# REQUIRED WORK:
Copy exactly, beginning with the line holding "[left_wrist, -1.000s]" and ending with the final line of the data beneath this task; copy nothing else, and leave out every picture.

# DATASET EXCERPT:
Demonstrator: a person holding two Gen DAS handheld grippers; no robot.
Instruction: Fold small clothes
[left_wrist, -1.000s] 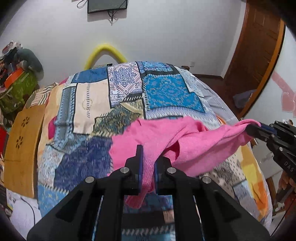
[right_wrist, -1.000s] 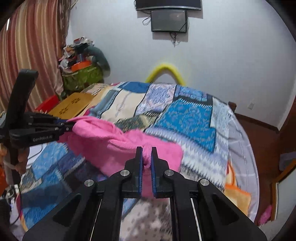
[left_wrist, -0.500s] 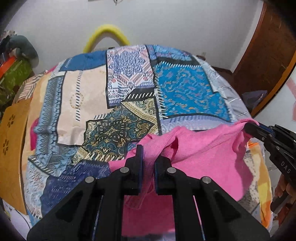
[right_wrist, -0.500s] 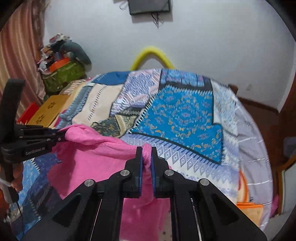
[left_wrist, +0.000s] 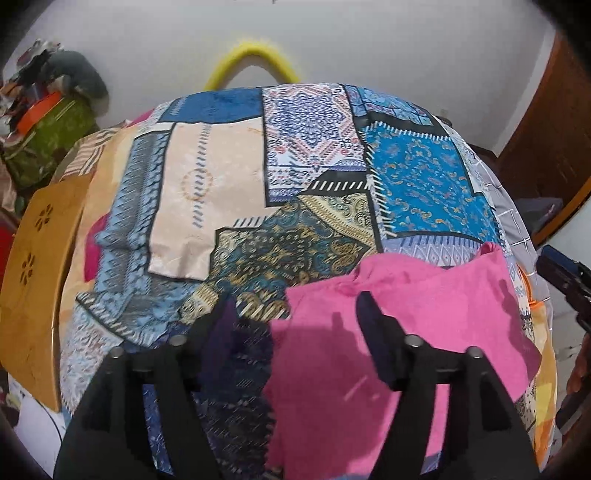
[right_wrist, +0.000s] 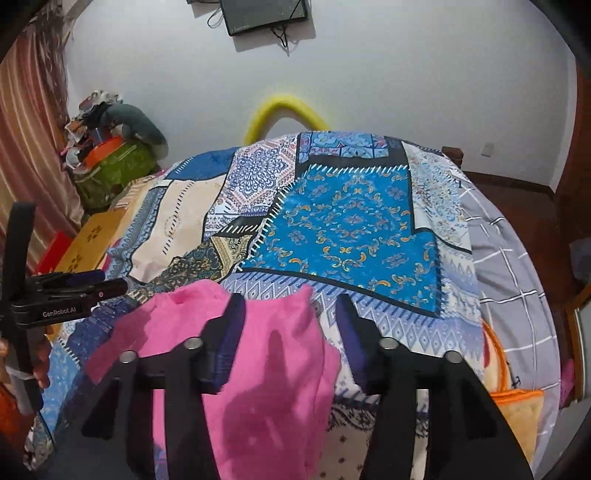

# THE ANSWER:
[left_wrist, -1.000s] 
[right_wrist, -1.000s] 
[left_wrist, -0.500s] 
[right_wrist, -0.500s] 
[left_wrist, +0.000s] 
[right_wrist, +0.000s] 

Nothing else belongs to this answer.